Worldviews, Grand Strategies, and Bumper-stickers

Worldviews, Grand Strategies, and Bumper-stickers

Thanks to everyone for what has been a very enriching discussion so far. I’d like to respond briefly to the thoughtful comments made by Peggy and Chris concerning what the story of these modern interwar years between 11/9 and 9/11 tells us about how to think about America’s role in the world – and whether that can be summed up in a simple phrase.



It is quite right that, as we admitted at the outset, this book is in part an intellectual history of how Washington policymakers, politicians and intellectuals tried to make sense of the world and America’s role in it after the collapse of communism. In that sense it is focused. I fully agree that it would be very interesting to broaden the aperture to see how others around the world were trying to do the same thing, and how they perceived our efforts – perhaps we can convince our publisher that that can be the subject of our next book!



Peggy raised the good question of why policymakers were so obsessed with finding a bumper-sticker for America’s global role especially when, as we hope the book shows, it became increasingly implausible and even misguided to do so. I think there are at least a couple reasons for this.

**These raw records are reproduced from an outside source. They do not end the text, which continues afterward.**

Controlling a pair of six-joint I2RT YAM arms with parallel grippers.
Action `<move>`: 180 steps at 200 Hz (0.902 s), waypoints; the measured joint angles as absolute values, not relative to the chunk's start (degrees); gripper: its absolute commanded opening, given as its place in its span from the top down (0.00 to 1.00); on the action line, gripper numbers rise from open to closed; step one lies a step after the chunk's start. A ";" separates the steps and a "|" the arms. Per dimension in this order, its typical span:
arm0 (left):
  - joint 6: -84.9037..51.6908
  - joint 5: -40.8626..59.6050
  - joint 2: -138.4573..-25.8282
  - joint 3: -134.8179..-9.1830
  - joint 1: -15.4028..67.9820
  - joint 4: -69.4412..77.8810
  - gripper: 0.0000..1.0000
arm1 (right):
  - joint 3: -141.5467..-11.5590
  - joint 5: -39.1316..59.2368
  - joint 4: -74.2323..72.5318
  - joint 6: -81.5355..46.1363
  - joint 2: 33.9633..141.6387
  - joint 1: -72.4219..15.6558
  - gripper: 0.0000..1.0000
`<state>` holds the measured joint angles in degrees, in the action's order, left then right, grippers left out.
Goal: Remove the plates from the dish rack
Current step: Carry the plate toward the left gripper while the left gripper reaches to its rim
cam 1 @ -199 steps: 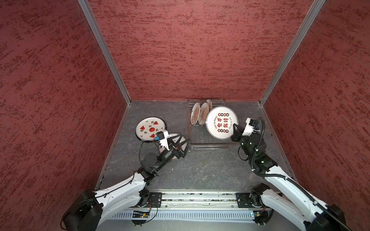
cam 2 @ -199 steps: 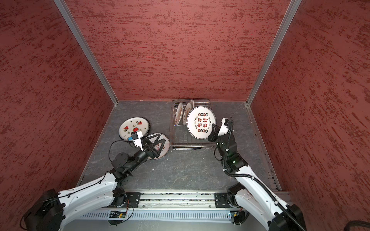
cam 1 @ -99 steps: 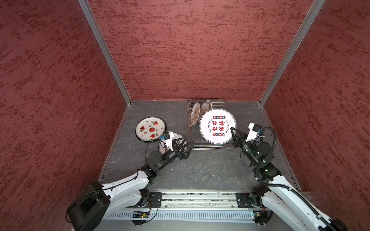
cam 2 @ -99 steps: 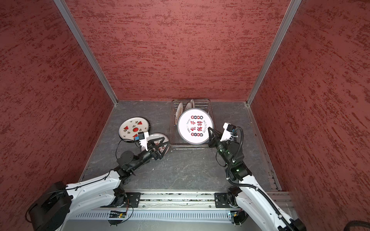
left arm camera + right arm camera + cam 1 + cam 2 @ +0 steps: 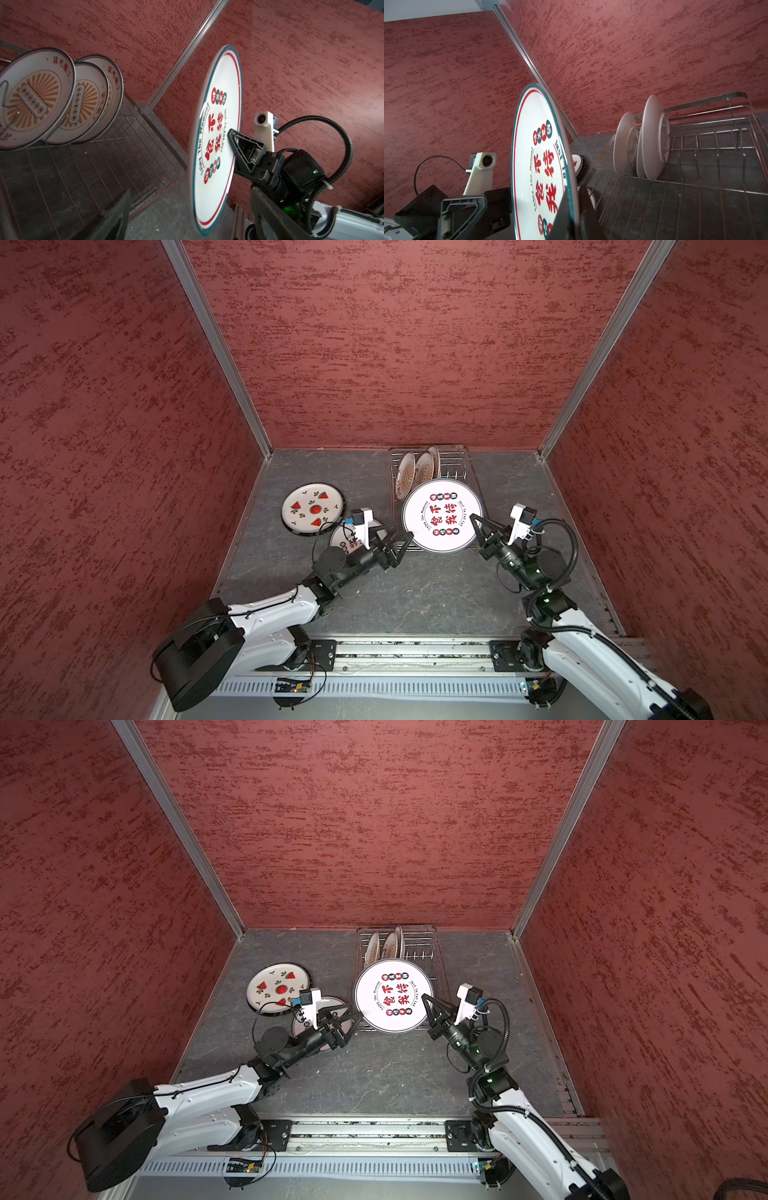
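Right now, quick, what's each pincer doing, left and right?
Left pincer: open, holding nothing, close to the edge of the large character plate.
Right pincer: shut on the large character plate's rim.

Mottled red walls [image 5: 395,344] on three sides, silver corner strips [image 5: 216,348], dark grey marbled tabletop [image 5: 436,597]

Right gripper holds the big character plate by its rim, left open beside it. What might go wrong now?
The right gripper pinches the large plate at one rim spot; it might pivot or slip. The open left gripper is near the opposite rim; a misjudged closing might knock the plate down onto the small plate or the dish rack.
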<state>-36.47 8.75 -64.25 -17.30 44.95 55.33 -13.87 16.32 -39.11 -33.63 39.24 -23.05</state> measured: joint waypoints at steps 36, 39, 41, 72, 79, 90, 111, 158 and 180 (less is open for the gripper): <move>-37.41 8.71 -64.79 -18.50 45.08 54.89 0.38 | -12.88 18.76 -43.66 -33.63 40.99 -23.03 1.00; -37.21 8.71 -64.86 -18.68 45.10 54.87 0.39 | -12.84 18.92 -43.79 -33.63 41.12 -23.03 1.00; -37.26 8.71 -64.93 -18.79 45.12 54.89 0.40 | -12.78 19.00 -43.92 -33.63 41.21 -23.03 1.00; -37.67 8.69 -65.95 -19.70 45.36 54.85 0.56 | -11.84 19.77 -45.23 -33.58 41.69 -23.03 1.00; -37.67 8.71 -66.08 -19.73 45.43 54.81 0.60 | -11.79 19.84 -45.39 -33.52 41.69 -23.03 1.00; -38.06 8.71 -66.13 -19.73 45.45 54.70 0.65 | -11.77 19.84 -45.60 -33.36 41.63 -23.03 1.00; -38.11 8.80 -66.13 -20.05 45.56 54.19 0.75 | -11.77 19.84 -45.65 -32.75 41.34 -23.03 1.00; -36.49 9.39 -66.04 -21.89 45.58 51.51 0.92 | -11.77 19.75 -45.65 -32.32 41.82 -23.03 1.00; -35.51 8.71 -66.04 -21.89 45.47 49.19 0.98 | -11.77 19.73 -45.60 -32.29 42.76 -23.03 1.00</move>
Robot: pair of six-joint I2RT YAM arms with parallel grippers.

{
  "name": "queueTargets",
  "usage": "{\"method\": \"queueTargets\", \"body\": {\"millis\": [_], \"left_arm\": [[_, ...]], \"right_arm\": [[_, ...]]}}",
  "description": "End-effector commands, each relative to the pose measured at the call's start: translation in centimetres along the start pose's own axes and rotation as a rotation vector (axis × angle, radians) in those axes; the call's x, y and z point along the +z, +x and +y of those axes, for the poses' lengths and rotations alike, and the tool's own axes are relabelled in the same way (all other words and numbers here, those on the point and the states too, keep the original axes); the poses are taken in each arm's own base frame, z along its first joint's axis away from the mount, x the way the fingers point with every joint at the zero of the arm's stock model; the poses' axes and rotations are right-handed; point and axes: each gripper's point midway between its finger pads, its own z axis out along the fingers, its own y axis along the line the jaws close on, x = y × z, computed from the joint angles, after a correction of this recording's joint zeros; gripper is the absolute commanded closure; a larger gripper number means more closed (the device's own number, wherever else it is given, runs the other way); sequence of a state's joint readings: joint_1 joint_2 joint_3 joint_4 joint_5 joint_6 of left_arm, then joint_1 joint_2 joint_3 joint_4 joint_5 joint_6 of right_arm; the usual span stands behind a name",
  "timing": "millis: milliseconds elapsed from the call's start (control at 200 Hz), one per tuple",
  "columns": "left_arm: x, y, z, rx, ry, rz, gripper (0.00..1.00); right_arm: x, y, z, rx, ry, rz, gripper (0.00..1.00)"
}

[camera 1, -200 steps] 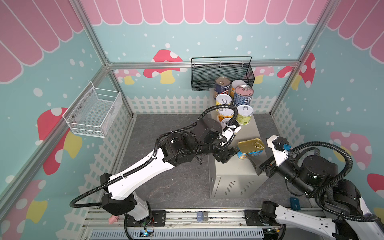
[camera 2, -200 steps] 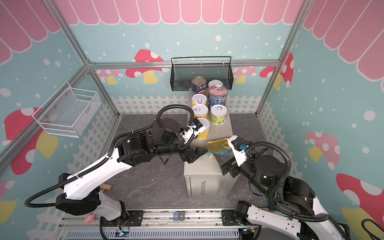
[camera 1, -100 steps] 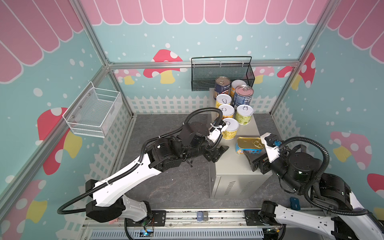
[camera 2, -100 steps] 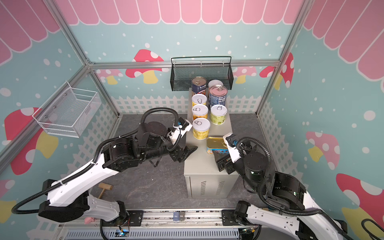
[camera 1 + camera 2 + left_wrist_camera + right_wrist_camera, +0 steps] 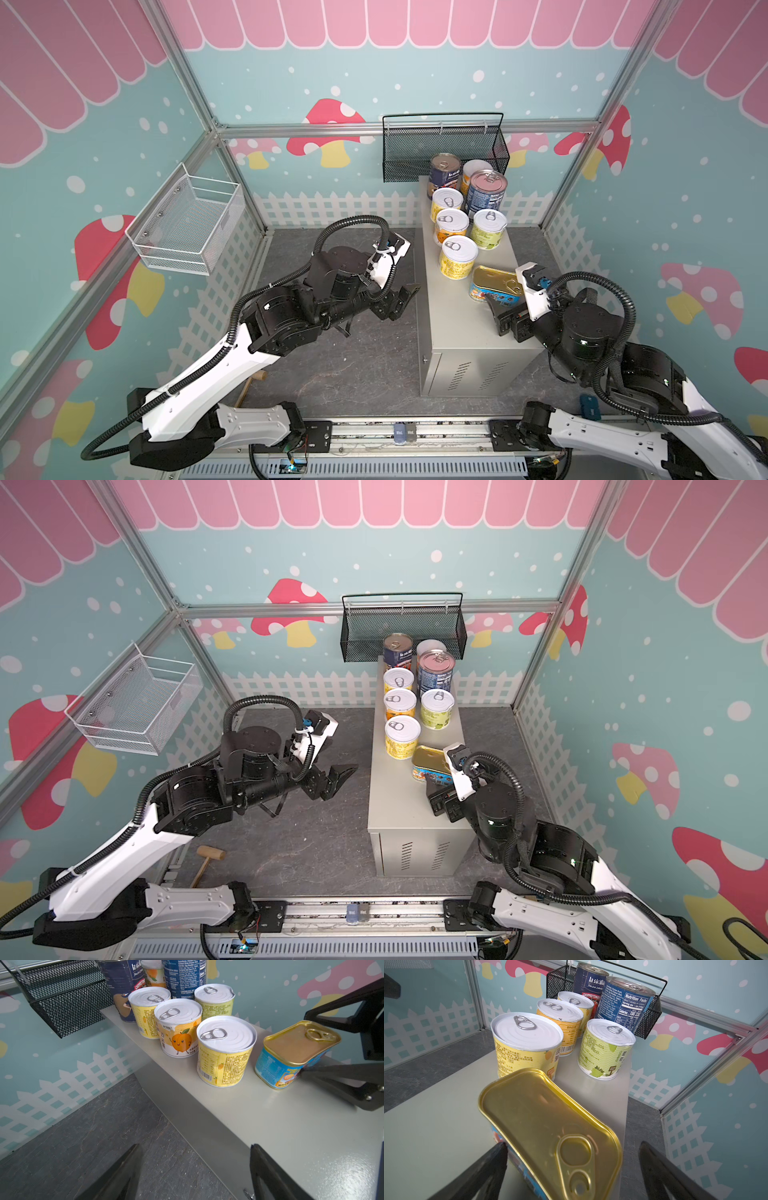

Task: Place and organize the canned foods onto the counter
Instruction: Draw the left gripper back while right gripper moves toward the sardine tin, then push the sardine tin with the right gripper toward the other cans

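Right hand (image 5: pixel 572 1146) wide open, straddling gold tin (image 5: pixel 496 280) resting at surface (image 5: pixel 457 332) right edge, tin's long axis skewed to the jaws; left hand (image 5: pixel 403 300) part-open, empty, off left edge, farther.

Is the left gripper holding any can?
No, the left gripper is empty, its jaws open beside the counter.

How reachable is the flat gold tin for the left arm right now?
Probably not cleanly. The bare counter top between the open left end effector and the gold tin leaves a free path, but the open right end effector straddles the tin, so the two would likely collide.
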State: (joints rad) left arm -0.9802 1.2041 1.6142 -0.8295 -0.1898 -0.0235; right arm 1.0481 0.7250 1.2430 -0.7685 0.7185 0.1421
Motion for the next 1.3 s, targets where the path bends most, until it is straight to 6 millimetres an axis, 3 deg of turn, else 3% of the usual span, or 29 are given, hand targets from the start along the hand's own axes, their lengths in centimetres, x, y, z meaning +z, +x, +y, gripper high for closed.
{"method": "queueTargets", "body": {"millis": [0,485,846,1296], "left_arm": [[-0.6,0.4,0.8,-0.011,-0.021,0.0,0.19],[-0.9,0.7,1.1,-0.02,-0.015,-0.001,0.19],[-0.7,0.8,0.8,-0.028,0.002,0.004,0.19],[-0.7,1.0,0.7,-0.024,0.006,0.003,0.19]], "right_arm": [[0.3,-0.1,-0.7,0.02,0.059,-0.007,0.01],[-0.2,0.5,-2.5,0.073,0.145,0.004,0.01],[-0.9,2.7,-3.9,0.159,0.216,0.103,0.01],[-1.0,1.8,-4.4,0.168,0.247,0.09,0.01]]}}
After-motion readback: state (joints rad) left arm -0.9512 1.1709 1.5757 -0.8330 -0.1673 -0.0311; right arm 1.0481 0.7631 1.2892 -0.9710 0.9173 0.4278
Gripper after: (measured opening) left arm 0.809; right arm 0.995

First, I think there was (and still is) a misplaced nostalgia for the supposed simplicity of the Cold War. Some seem to remember these years as ones when all the calls were relatively easy and everyone agreed on America’s global role. There was a sense that by having a single-word doctrine like “containment” we knew exactly what we were doing and why. Well, of course, the history of the Cold War is a lot more complicated than that, and in many ways actions came first and the words to describe them only later (on this point I strongly recommend Deborah Welch Larson’s 1985 book Origins of Containment, in which she uses psychological theories to argue that Truman and others came up with their worldviews retrospectively as a way to explain their actions, rather than the other way around). Yet looking back, policymakers during the 1990s saw America’s Cold War policies as successful because they were driven by an overriding concept – so to equal that success, post-Cold War policies needed a single concept too.



Another reason for all the interest in what we describe as the “George Kennan sweepstakes” during the 1990s was that politicians believed Americans needed something to rally them to stay engaged in the world. Bill Clinton was the consummate politician, and his own obsession with finding that one defining word or phrase was driven in large part by a desire to explain to people what was he was trying to do and why. This is understandable and perhaps even required in a democracy, where leaders need to gain public and Congressional support for what they are doing. It’s worth considering whether because of such pressures we are destined to always be looking for ways to over-simplify things in describing foreign policy goals and interests – no matter how fruitless that might be.



But we hope our book reveals the dangers of trying to sum all of America’s interests and goals into a simple concept. Conservatives looked back on the Clinton years with contempt for the failure to talk about doctrine and come up with an overarching strategy. They thought it was a sign of weakness. That’s one big reason why, in the wake of 9/11, they were so quick to beat their chests and talk about the preemption doctrine and the war on terror. And look where that got us.



This is not to say that moving forward leaders should embrace some kind of strategic nihilism. Of course ideas are important, as are lofty goals. The president should articulate a set of principles and priorities that will help guide the country’s policies. But we think the lessons of America between the wars show that solving problems is more important than laying out all-encompassing ideological pronouncements.